Vous m’avez entendu dire que, à mon avis, il n’y a rien de plus inspirant pour un jeune que de rencontrer et de partager avec une personne âgée heureuse. Les médias sociaux regorgent d’exemples qui le confirment. Il existe de nombreux cas de vidéos et d’histoires de personnes âgées qui sont devenues virales sur internet parce qu’elles transmettent l’authenticité et répandent leur bonheur, ou parce qu’elles accomplissent des tâches ou des projets pleins d’énergie et de vitalité. D’une certaine manière, un frère aîné qui est heureux est la confirmation d’une vie pleine, d’une vocation authentique et significative. N’est-ce pas précisément ce que les jeunes recherchent ? Votre vie, mes frères, est appelée à générer une nouvelle vie. Pouvons-nous trouver des moyens de partager davantage avec les jeunes, de manière naturelle et simple ?

Tu continueras à porter des fruits

Le psaume 92 nous invite à une espérance enracinée dans les desseins mystérieux de Dieu. « Il est bon de lui rendre grâce, d’annoncer dès le matin son amour; sa fidélité, au long des nuits. Confiant dans sa promesse, le juste grandira comme un palmier, il poussera comme un cèdre du Liban ; et dans sa vieillesse, il fructifie encore ».

C’est le temps de l’espoir et de la foi. Oui, nous connaissons nos faiblesses et nos lacunes. Nous sommes conscients de notre âge et du fait que le nombre de frères diminue, ce qui nous oblige à un processus de restructuration qui implique, entre autres, la réduction du nombre de nos communautés.
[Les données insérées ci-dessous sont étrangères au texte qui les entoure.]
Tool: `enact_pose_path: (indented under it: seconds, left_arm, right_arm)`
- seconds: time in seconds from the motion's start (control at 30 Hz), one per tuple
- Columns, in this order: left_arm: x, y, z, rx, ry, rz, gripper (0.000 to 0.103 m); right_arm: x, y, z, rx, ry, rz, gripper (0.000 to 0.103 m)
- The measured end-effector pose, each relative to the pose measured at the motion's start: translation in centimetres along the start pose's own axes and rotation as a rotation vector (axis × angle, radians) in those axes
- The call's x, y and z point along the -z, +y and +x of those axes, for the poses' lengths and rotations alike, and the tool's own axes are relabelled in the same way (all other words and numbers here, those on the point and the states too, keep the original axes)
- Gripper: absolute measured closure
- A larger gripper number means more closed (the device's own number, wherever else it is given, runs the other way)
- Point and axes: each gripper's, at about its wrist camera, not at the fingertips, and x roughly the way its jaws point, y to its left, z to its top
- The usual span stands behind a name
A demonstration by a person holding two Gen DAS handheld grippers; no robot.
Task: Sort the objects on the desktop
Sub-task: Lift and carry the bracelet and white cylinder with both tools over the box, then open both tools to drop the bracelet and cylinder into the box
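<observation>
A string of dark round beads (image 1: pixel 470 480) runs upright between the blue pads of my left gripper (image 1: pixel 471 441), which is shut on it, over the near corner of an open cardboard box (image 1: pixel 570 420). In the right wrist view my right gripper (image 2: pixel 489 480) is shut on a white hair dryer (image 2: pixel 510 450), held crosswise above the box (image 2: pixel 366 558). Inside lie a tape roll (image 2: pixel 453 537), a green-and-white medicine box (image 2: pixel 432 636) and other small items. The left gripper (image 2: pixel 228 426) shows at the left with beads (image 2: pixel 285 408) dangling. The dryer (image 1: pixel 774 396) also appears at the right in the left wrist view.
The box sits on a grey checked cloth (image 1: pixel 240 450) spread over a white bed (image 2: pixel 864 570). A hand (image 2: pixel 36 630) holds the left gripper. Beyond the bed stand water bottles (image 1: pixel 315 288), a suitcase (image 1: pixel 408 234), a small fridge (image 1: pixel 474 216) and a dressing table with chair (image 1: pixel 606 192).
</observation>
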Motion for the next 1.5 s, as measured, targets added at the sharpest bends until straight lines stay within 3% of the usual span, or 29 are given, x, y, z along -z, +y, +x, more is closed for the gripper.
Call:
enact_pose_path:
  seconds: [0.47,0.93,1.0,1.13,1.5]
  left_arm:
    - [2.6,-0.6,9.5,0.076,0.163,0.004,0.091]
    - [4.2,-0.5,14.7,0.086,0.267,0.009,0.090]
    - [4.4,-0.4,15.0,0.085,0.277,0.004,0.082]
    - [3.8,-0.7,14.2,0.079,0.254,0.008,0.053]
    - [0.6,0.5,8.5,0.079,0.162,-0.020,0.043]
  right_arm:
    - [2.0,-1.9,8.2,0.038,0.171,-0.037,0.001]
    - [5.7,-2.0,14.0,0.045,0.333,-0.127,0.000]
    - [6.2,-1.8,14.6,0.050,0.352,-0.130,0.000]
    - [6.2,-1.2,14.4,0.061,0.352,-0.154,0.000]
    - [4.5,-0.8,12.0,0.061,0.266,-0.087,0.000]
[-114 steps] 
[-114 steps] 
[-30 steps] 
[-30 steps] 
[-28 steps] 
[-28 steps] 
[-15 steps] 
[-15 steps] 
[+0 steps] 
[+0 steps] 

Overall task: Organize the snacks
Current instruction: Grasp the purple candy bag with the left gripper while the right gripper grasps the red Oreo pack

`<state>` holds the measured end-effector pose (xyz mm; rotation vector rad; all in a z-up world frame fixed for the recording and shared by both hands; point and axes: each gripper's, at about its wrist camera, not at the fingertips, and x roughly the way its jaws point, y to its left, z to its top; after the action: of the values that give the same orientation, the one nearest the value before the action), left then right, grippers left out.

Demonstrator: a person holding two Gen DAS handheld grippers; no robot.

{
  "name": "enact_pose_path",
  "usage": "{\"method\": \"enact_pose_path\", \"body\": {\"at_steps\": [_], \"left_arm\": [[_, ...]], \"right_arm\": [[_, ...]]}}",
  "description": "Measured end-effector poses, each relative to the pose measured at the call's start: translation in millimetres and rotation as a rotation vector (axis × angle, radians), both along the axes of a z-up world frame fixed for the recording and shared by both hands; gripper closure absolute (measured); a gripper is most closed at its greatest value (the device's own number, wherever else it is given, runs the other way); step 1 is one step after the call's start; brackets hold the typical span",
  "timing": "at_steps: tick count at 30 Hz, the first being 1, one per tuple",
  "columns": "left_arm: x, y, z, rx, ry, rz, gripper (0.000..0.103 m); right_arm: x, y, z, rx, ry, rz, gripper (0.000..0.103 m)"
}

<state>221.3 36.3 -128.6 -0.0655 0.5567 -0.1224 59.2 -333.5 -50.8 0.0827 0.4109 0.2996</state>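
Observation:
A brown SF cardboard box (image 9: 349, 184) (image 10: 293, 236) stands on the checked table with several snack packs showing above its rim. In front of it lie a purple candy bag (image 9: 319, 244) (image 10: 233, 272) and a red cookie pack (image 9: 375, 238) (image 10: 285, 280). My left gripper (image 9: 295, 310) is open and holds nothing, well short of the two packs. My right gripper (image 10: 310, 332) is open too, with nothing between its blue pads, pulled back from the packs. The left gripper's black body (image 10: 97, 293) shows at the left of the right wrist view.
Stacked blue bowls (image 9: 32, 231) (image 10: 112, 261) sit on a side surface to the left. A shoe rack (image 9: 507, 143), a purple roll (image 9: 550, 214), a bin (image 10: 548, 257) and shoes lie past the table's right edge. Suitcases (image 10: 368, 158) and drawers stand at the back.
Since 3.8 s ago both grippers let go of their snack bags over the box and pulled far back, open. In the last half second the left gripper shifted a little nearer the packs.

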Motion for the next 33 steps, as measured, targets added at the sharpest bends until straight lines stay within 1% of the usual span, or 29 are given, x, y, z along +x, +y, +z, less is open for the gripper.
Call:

Peut-être est-ce précisément la raison pour laquelle nous nous sentons appelés, plus que jamais, à porter des fruits de vitalité, à être créatifs et à répondre avec audace aux besoins émergents.

Au-delà des statistiques et des projections pour l’avenir, nos yeux sont fixés sur le Seigneur. C’est pourquoi, “même si le figuier ne fleurit pas et que la vigne ne porte pas de fruits, même si la récolte des olives est mauvaise et que les champs ne donnent pas de nourriture, même s’il n’y a pas de brebis dans la bergerie et pas de vaches dans les étables, je bondis de joie dans le Seigneur, j’exulte en Dieu, mon Sauveur !” (Habacuc 3, 17-18).

Avec la Bonne Mère comme compagne de route, nous continuerons à grandir dans la fidélité à notre vocation de frères.

Recevez, chers frères, mon affection et ma gratitude à chacun d’entre vous, ainsi qu’une accolade fraternelle.